Prudential Assurance Building, Dale Street
1885-86 and 1905
The architect Alfred Waterhouse provided the Prudential with an unmistakeable corporate style in red pressed brick and terracotta. Liverpool's 'Pru' is one of the largest and most imposing, made all the more so by the tower added by his son Paul in 1905.
Imperial Chambers, Dale Street
This building and the adjoining Muskers Buildings are in the Gothic style, more frequently used in Manchester for commercial buildings than in Liverpool. The central office entrance leads to a glass-roofed atrium crossed by iron bridges.
Municipal Annexe, Dale Street
Built as the Conservative Club and designed by F. and G. Holme, the building provided its wealthy members with three floors of palatial reception rooms, private dining rooms, card and billiard rooms.
It was taken over for municipal offices between the two world wars, though the Conservatives remained the dominant political party in Liverpool until the 1960s.
Municipal Buildings, Dale Street
A large municipal office block with a great public atrium, this splendid building was erected to accommodate the growing army of Corporation clerks required to control the activities of the town.
It was started by the Corporation Surveyor, John Weightman, and completed by his successor E.R. Robson in 1866. Designed in a hybrid mixture of French and Italian Renaissance styles, it has at its centre a tower with a curious steeply pitched stone roof, based on C.H. Barry's Halifax Town Hall.
Westminster Chambers, Dale Street
A large office building with integral workshops and warehouses, designed by Richard Owens for David Roberts, Son and Co., whose monogram can be seen on the exterior.
The greater part of the building fronting Dale Street and Crosshall Street was used as shops and offices, whilst the Preston Street side contained four warehouses each with a recessed loading bay.
The offices are given an elaborate stone Gothic front, in contrast to the plain brick of the warehouses.
City Magistrates Court, Dale Street
Built shortly before Municipal Buildings on the opposing side of Dale Street stands the City Magistrates Court, also designed by John Weightman.
It is a plain symmetrical block in smooth ashlar with a carriage entrance originally enabling the magistrates to make a dignified approach to the courts.

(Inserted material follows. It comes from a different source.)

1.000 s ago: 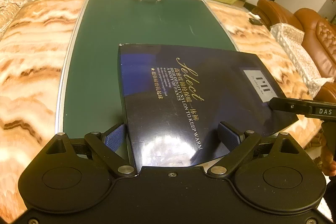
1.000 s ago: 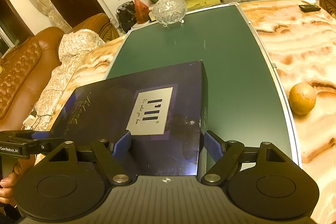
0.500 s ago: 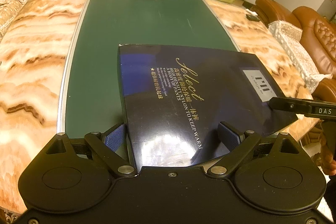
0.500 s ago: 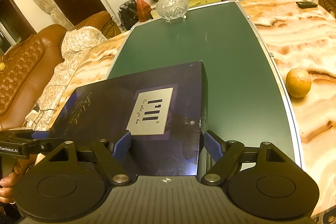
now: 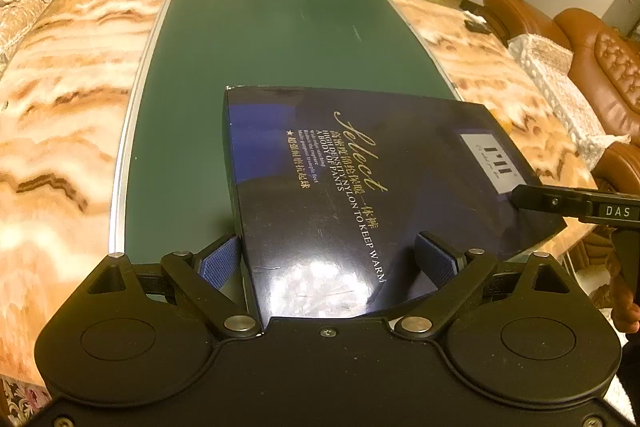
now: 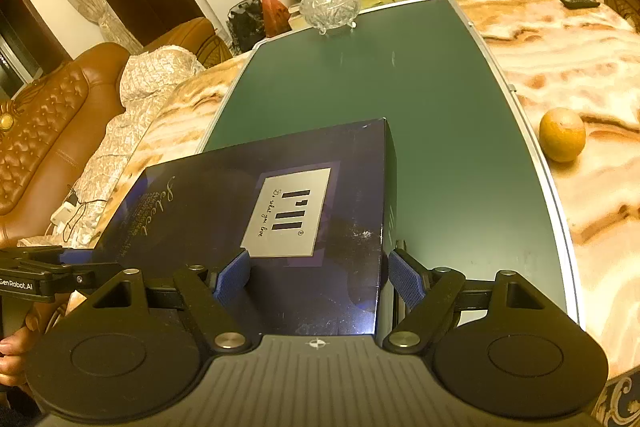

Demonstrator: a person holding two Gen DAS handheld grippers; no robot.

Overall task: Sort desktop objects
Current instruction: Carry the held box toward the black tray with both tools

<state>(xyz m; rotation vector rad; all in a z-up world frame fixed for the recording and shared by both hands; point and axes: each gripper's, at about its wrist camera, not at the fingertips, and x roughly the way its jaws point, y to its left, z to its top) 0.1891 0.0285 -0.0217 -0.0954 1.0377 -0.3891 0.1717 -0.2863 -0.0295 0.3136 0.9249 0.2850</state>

To the rear of the Courts is the Main Bridewell, a suitably austere building, erected in 1864 to Weightman's design, and listed Grade II.
135-139 Dale Street
Late 18th century
A terrace of late Georgian houses, this was built to conform with the late 18th century widening of Dale Street, the most impressive being the corner property No. 139.
This was built for John Houghton, a distiller, whose works were situated nearby. Above the entrance on Trueman Street is a splendid Adam-style Venetian window.